Stupid SGML tricks
Thursday, 15 January 2004 21:36LiveJournal's HTML cleaner uses a parser which can parse HTML (but also understands XHTML).
This means, for example, that you can leave off quotes on attribute values if they consist only of letters, numbers, hyphens, dots, underscores, and colons. This is the reason why <lj user=exampleusername> and <lj user="exampleusername"> both work to produce
exampleusername (though I'd prefer the latter)—the HTML cleaner doesn't see whether there are quotes or not and the output of the parser is the same in either case.
The fact that the cleaner uses an HTML parser also means that it does SGML-style attribute minimisation; if the value of an attribute in an HTML file is the same as its name, then you can leave off the value. For example, you can pre-check a checkbox in HTML with <input type=checkbox name=foo value=27 checked>, which would have to be <input type="checkbox" name="foo" value="27" checked="checked" /> in XHTML (which does not allow attribute minimisation).
And because the parser in the HTML cleaner does this, too, you can say <lj-cut text> (see it in action here: [this is cut]) and it'll be parsed the same as <lj-cut text="text"> :p Or even <lj user> which becomes
user (i.e. <lj user="user">). Funny.
no subject
Date: Thursday, 15 January 2004 14:35 (UTC)Anyway, you cannot rely on del being rendered as strike-through. Not only can users override this in their user (or browser) stylesheets, page authors can also override it, and there are user agents which use a different rendering.
I've seen a phone with limited web browsing (not WAP!), where text was always black on white, but del was rendered as red text (CSS: del {color: red}). INS on that browser was blue.
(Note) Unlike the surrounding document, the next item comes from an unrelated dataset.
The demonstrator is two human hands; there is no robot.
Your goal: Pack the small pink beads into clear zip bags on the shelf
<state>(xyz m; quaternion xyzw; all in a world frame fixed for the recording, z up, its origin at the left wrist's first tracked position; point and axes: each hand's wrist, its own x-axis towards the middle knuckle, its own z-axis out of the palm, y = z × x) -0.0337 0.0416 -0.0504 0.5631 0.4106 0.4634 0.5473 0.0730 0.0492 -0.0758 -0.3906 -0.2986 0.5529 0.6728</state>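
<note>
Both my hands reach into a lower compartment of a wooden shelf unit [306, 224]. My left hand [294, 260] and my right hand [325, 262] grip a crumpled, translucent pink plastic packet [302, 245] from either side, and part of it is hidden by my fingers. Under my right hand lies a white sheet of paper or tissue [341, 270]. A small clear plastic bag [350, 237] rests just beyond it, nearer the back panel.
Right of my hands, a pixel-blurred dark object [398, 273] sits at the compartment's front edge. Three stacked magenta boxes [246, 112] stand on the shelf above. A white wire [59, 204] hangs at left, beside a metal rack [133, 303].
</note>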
Similarily you cannot rely on em being rendered in italics, or strong being rendered boldfaced.
no subject
Date: Thursday, 15 January 2004 14:40 (UTC)this was struck out, this was bold, and this was italic. :)<strike style="text-decoration: none;">this was struck out</strike>, <b style="font-weight: normal;">this was bold</b>, and <i style="font-style: normal;">this was italic</i>
Sorry for the double comment, I didn't close a tag!
no subject
Date: Thursday, 15 January 2004 16:27 (UTC)EM, STRONG, DEL, INS etc. have a real meaning: even if they are all rendered the same as normal text their meaning is not lost.